■ **Directions for this task**
Every line of the data that contains the string "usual" must be copied.

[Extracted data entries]
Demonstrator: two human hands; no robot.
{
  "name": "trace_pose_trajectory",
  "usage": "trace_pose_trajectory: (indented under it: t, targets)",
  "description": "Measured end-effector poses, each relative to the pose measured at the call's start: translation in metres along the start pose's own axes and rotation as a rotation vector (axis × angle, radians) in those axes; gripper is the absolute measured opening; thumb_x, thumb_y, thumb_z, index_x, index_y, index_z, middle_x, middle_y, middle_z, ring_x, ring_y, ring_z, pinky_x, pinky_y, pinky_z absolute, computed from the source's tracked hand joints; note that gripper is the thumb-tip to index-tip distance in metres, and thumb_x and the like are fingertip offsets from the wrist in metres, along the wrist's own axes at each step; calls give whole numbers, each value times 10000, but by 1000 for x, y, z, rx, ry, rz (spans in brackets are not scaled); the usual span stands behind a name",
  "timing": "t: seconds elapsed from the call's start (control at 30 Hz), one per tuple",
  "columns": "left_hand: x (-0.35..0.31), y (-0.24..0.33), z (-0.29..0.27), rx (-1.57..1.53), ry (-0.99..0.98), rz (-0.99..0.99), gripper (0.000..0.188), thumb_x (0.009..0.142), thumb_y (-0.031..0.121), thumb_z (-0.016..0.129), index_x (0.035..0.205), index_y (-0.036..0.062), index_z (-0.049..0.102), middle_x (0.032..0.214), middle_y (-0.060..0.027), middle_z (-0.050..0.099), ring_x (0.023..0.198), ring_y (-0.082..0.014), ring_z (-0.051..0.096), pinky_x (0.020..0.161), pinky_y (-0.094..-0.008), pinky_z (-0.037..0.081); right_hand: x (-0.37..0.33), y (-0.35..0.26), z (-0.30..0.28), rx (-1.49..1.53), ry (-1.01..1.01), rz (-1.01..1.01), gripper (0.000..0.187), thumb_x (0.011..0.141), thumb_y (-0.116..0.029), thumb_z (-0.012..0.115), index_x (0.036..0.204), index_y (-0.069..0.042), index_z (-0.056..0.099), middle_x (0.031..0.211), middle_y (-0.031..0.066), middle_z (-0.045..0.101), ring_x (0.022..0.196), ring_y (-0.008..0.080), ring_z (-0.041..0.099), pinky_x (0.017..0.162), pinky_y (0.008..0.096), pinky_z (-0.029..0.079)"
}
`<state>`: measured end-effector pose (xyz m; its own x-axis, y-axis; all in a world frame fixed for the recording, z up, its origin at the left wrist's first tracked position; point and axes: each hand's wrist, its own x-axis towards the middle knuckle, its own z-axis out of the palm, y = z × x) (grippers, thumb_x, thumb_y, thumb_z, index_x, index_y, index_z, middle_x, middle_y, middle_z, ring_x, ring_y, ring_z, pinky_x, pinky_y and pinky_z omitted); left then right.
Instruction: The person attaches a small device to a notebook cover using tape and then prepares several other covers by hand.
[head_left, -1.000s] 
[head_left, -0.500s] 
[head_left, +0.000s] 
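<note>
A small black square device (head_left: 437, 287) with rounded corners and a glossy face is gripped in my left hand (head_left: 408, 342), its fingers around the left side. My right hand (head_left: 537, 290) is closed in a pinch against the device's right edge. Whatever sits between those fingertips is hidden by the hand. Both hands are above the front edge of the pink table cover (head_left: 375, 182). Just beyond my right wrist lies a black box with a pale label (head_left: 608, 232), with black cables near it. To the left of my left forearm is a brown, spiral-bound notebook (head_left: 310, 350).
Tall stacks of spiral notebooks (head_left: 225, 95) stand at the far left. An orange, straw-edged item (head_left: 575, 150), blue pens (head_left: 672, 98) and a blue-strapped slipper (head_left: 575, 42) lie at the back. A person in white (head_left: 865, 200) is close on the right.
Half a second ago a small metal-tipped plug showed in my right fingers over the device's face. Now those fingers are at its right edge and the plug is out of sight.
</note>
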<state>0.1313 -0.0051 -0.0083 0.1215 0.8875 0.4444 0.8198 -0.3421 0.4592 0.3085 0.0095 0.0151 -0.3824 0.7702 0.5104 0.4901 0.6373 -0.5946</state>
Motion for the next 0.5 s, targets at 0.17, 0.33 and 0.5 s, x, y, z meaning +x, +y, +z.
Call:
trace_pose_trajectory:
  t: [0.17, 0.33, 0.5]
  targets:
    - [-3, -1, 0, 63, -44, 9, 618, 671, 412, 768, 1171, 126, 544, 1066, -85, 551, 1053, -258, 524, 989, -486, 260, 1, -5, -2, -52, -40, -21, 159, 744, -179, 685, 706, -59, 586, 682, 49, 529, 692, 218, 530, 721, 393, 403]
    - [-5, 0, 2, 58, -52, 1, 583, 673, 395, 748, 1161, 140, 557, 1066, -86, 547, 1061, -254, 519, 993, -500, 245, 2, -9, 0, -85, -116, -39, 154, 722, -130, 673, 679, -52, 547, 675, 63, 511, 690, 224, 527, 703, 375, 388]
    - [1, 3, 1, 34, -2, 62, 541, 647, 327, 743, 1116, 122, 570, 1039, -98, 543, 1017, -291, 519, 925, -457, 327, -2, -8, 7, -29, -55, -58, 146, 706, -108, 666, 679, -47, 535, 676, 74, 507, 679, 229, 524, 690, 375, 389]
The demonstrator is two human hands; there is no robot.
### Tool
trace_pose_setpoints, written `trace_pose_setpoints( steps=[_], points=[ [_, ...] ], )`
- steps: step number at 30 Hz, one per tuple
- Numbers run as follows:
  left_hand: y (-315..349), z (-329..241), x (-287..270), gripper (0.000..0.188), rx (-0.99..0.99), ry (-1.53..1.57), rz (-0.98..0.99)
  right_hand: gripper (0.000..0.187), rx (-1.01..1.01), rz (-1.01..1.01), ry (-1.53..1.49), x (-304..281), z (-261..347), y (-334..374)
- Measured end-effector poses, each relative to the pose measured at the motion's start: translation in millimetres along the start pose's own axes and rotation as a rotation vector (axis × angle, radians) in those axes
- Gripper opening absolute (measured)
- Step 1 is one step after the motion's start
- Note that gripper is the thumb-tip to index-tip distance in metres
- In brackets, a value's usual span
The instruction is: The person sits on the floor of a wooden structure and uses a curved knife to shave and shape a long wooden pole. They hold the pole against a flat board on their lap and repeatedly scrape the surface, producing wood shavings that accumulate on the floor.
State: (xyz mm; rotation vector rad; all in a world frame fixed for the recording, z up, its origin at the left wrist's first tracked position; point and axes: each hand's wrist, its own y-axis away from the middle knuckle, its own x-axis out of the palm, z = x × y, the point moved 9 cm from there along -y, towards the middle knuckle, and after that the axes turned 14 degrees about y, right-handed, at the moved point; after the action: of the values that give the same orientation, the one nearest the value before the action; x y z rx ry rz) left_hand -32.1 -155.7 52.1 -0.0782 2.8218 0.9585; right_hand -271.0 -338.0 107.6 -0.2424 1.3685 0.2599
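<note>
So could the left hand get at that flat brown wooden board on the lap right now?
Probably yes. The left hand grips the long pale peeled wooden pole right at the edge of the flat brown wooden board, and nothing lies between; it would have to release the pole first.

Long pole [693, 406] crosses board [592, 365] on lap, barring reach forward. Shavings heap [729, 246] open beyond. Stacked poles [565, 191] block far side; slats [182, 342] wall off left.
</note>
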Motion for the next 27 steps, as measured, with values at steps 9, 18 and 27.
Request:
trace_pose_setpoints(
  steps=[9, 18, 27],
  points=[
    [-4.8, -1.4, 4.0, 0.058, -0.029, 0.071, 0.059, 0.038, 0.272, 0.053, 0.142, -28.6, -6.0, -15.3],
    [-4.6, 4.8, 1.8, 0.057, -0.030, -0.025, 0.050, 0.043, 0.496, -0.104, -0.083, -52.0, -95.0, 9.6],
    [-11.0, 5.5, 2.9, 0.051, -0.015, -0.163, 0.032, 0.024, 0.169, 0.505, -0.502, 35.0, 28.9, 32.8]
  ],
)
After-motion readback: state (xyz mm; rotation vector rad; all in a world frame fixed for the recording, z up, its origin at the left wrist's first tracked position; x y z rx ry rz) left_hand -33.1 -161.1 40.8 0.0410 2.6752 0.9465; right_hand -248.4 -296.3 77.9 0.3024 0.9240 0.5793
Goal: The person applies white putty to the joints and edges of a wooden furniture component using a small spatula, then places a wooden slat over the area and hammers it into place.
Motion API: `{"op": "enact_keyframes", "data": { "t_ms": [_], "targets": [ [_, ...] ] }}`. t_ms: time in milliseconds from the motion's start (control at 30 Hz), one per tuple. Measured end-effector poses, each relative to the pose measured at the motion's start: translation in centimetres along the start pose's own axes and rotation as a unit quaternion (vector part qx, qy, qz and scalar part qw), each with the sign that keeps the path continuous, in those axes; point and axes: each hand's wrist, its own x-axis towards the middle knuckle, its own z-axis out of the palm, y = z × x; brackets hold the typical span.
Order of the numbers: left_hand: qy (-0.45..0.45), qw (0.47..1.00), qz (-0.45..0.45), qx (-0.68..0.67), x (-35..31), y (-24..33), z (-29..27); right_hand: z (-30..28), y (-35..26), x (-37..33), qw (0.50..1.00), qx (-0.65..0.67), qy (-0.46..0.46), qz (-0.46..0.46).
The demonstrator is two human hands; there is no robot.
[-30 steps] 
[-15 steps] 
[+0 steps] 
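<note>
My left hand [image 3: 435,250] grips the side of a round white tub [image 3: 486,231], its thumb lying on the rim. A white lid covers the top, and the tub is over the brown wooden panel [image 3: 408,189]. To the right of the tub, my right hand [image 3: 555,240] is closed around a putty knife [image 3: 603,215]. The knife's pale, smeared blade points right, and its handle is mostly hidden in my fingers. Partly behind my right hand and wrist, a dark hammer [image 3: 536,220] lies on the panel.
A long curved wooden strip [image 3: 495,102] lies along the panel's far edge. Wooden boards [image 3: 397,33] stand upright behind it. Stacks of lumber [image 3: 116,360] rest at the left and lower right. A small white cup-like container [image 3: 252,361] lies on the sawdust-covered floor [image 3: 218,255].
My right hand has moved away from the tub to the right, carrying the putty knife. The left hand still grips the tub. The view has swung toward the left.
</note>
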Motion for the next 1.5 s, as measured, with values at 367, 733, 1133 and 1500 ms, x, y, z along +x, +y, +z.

■ **Exercise output**
  "description": "Measured end-effector poses, each relative to the pose measured at the call's start: translation in metres along the start pose's own axes and rotation as a rotation vector (axis × angle, radians) in those axes; gripper is the absolute measured opening; thumb_x, thumb_y, thumb_z, index_x, index_y, index_z, middle_x, middle_y, middle_z, ring_x, ring_y, ring_z, pinky_x, pinky_y, pinky_z absolute, computed from the source's tracked hand joints; note that gripper is the thumb-tip to index-tip distance in metres, and thumb_x and the like are fingertip offsets from the wrist in metres, along the wrist's own axes at each step; calls give whole numbers, each value times 10000, but by 1000 for x, y, z, rx, ry, rz (spans in brackets are not scaled); the usual span stands behind a name",
- In brackets, a value's usual span

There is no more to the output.